§ **SOURCE DATA**
'''
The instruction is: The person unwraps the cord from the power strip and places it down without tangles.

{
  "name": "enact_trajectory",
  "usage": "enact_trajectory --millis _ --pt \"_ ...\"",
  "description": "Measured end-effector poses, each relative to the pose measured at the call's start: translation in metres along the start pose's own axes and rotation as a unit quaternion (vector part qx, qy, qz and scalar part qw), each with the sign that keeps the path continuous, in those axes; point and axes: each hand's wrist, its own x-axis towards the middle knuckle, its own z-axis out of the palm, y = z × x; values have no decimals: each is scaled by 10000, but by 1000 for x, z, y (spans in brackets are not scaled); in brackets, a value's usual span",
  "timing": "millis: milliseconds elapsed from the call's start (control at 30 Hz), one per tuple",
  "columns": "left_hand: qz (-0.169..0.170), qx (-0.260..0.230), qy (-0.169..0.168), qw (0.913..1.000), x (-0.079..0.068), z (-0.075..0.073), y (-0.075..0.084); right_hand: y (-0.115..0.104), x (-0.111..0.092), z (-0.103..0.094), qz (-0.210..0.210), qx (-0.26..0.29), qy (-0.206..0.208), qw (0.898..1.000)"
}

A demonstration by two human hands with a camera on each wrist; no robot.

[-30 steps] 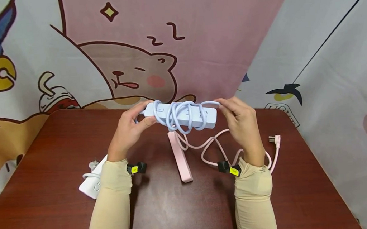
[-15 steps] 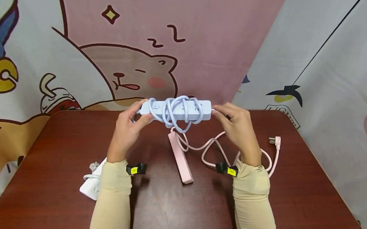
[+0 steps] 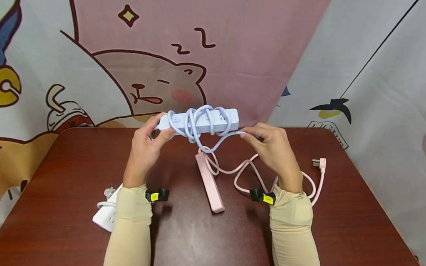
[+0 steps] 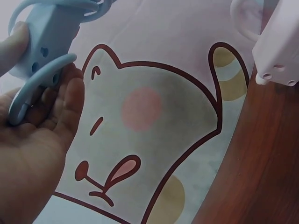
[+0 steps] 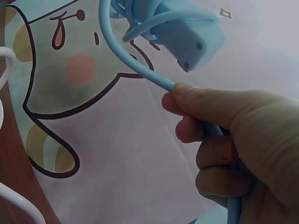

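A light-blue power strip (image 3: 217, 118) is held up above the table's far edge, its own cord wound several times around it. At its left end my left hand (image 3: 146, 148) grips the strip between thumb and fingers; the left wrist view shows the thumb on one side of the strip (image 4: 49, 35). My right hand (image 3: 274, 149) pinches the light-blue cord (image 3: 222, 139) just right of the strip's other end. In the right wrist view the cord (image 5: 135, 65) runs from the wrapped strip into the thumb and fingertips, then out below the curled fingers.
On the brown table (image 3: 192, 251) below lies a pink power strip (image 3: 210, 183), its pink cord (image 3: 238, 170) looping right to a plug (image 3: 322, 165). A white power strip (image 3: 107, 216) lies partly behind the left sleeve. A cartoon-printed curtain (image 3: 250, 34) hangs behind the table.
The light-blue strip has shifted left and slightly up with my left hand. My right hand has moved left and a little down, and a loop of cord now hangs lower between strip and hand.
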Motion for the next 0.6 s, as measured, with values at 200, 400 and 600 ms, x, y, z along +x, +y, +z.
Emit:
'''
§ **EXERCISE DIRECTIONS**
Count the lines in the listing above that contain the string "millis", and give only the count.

§ **WRITTEN ANSWER**
2